Atelier in Neuss schließt „Licht aus“ im Fotostudio Meister

Neuss · Hans-Jörg Meister, Fotograf in fünfter Generation, hat sein Studio an der Krämerstraße geschlossen. Ganz weg ist er aber noch nicht.

Das Interesse an einem völlig neuen Medium steht am Anfang einer langen Familientradition, die 1862 in Bautzen begann, als Oscar Meister zu einem Pionier der Fotografie wurde und sich ein Tageslicht-Atelier einrichtete. Fünf Generationen später sind es wieder neue Medien, die diesem Handwerk Stück für Stück den Boden und die Geschäftsgrundlage entziehen. „Die digitale Technik hat uns sehr zugesetzt“, gibt Hans-Jörg Meister zu, der auch aus diesem Grund keinen Nachfolger für sein Studio an der Krämerstraße finden konnte.

 Hans-Jörg Meister schließt sein Fotostudio.

Hans-Jörg Meister schließt sein Fotostudio.

Foto: Fotostudio Meister

Dass er den Laden zur Jahreswende schloss, hat aber auch mit Meisters Alter zu tun. Im Juli 1955 noch in der sächsischen Kreisstadt Bautzen geboren, hat er die Pensionsgrenze erreicht. Aber ganz weg ist er nicht. Über einen Nachbestellservice für archivierte Aufnahmen hinaus kann man ihn weiter für bestimmte Anlässe buchen, wie zum Beispiel für Hochzeiten. Dieses Geschäft habe das Fotostudio groß gemacht, sagt Meister über seinen Vater Rolf, der mit Familie, einer Aktentasche und zwei Kameras aus der DDR floh und in Neuss einen Neuanfang wagte.
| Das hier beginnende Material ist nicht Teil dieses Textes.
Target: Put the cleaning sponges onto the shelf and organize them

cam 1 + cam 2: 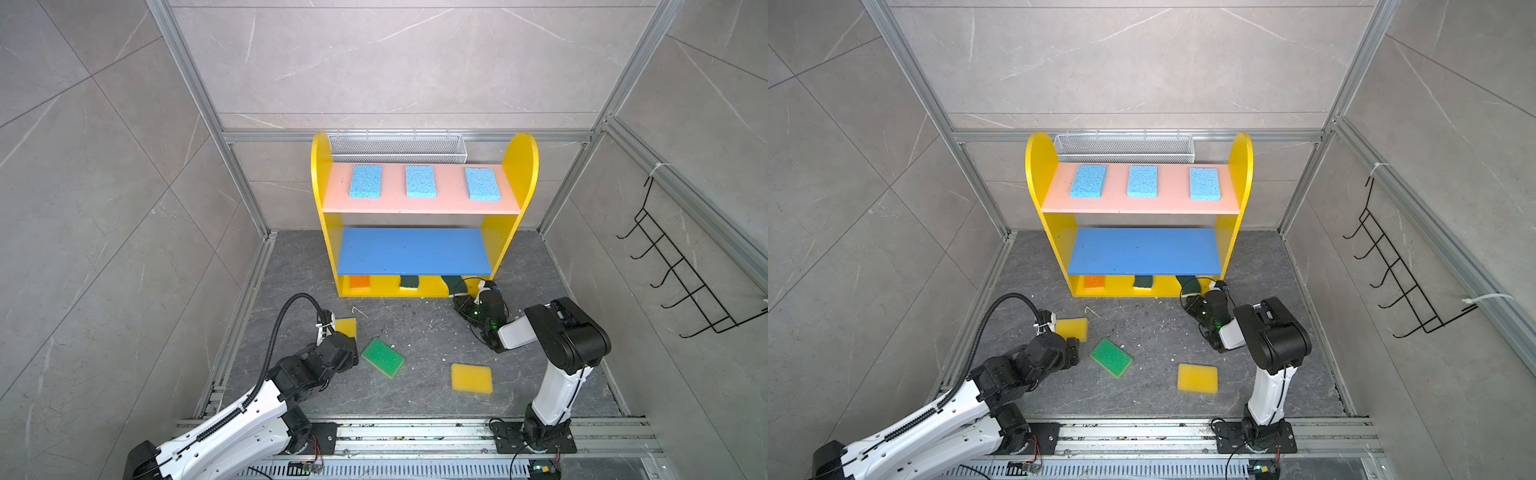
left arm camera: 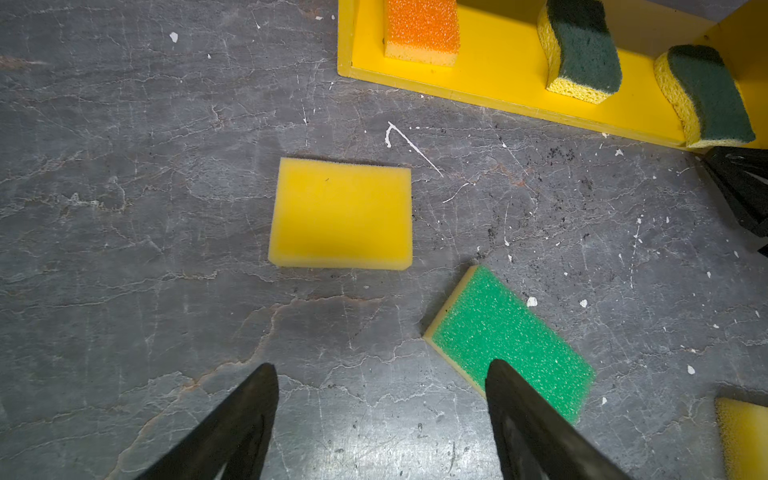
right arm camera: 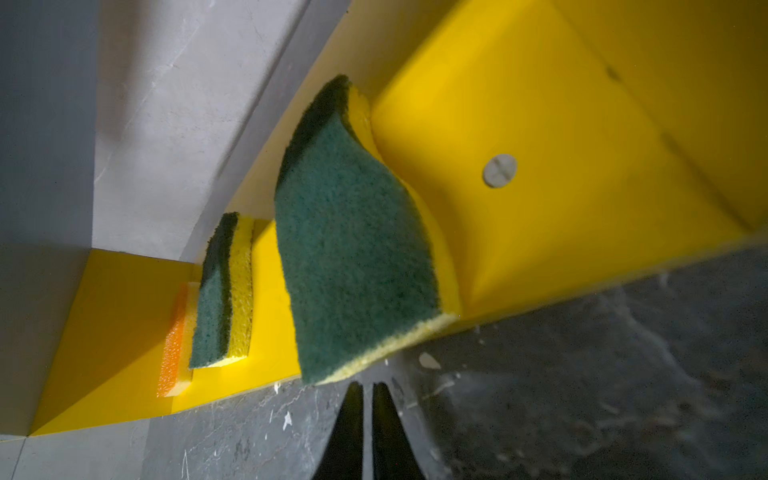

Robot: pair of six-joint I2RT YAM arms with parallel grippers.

1959 fand er das Ladenlokal Krämerstraße 9, in dem vorher schon ein anderer Fotograf seine Dienste angeboten hatte. Doch schon zum silbernen Firmenjubiläum 1984 verdüsterte sich die Perspektive. „Quo vadis photographicus?“, fragte Rolf Meister damals mit Blick auf die Zukunft seiner Branche. Dabei war zu jener Zeit an die Allgegenwart von Kameras, die das Smartphone auf die Spitze trieb, gar nicht zu denken.

Am Silvestertag 1988 übernahm Hans-Jörg Meister das väterliche Geschäft. Da war die Tinte auf seinem Meisterbrief noch nicht ganz trocken. Seine Ausbildung hatte der Junior 1972 bei einem Düsseldorfer Unternehmen absolviert und sich im Anschluss an die Bundeswehrzeit ab 1977 erst für die Presse- und Werbeabteilung des Automobilzulieferers Pierburg unter Vertrag nehmen lassen. Der Job machte den Porträt- und Werbefotografen Meister zu einem Weltenbummler, der viele Messen besuchte. Persönliches Highlight war allerdings der Auftrag, einen von Pierburg ausgerüsteten und bei der Rallye Monte Carlo startenden Sportwagen spektakulär in Szene zu setzen. 14 Tage war Meister dafür in Südfrankreich vor Ort. Die Tatsache, dass Pierburg vom Konzern Rheinmetall aufgekauft wurde, der eine eigene Werbeabteilung unterhielt, machte Meister die Entscheidung leicht, das Angebot des Vaters anzunehmen.

Als Meister Junior sein eigener Herr wurde, gab es noch mehrere klassische Fotoateliers wie Wickrath und Bathe (vormals Kleu). „Heute sind sie eine aussterbende Art in Neuss“, sagt Hans-Jörg Meister, der als letzter sein Ladenlokal schließt. Sich 32 Jahre lang als Selbständiger überhaupt behaupten zu können, hieß für Meister aber auch, alle technischen Neuerungen mitzumachen. Das Labor, in dem Filme entwickelt und Papierabzüge hergestellt wurden, ist längst digitalen Arbeitsweisen gewichen. „Vom Computer hatte ich früher keine Ahnung. Das musste ich alles lernen“, sagt Meister. So verschwanden auch die Aufnahmen vom Neusser Schützenfest, die er früher jeden September abzog und ins Fenster hängte, längst in einer Cloud.